BEGIN Collected material
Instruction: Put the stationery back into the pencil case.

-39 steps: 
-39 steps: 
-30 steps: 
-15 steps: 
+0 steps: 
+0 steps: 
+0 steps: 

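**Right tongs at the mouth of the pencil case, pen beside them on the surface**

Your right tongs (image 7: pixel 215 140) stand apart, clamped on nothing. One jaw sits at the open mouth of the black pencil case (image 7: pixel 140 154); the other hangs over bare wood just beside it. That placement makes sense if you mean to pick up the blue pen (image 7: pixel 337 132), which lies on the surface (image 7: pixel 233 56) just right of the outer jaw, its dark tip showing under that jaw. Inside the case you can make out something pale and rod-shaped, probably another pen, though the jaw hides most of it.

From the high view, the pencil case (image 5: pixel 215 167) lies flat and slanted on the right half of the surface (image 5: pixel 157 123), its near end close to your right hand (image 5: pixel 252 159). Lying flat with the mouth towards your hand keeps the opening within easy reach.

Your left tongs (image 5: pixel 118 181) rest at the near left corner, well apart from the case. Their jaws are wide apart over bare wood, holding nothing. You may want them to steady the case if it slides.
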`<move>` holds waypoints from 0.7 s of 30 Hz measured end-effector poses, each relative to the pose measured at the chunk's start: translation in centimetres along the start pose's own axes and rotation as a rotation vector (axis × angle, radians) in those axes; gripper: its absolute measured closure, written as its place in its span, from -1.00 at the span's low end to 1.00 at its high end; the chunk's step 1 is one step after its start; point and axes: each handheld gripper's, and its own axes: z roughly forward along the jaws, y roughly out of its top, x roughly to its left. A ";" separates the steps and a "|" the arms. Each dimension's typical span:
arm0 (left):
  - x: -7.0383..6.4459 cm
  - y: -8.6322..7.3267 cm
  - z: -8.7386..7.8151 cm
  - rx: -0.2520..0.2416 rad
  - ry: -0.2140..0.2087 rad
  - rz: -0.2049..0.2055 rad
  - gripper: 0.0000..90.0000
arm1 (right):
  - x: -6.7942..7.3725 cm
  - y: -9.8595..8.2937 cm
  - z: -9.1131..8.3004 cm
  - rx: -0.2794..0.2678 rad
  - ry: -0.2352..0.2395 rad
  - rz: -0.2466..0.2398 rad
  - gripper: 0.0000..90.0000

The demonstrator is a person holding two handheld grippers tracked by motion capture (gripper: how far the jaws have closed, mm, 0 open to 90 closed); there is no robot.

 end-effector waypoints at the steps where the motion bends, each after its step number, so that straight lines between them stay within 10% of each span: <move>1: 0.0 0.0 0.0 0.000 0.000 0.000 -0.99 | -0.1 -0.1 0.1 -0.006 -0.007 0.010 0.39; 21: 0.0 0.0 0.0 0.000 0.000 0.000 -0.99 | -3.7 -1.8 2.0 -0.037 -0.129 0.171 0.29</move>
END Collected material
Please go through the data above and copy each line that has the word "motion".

Result of this task -
The demonstrator is a person holding two handheld grippers tracked by motion capture (gripper: how far the jaws have closed, mm, 0 open to 90 closed); there is no robot.
 end-effector waypoints at the steps where the motion bends, each after its step number, so that straight lines between them stay within 10% of each span: <move>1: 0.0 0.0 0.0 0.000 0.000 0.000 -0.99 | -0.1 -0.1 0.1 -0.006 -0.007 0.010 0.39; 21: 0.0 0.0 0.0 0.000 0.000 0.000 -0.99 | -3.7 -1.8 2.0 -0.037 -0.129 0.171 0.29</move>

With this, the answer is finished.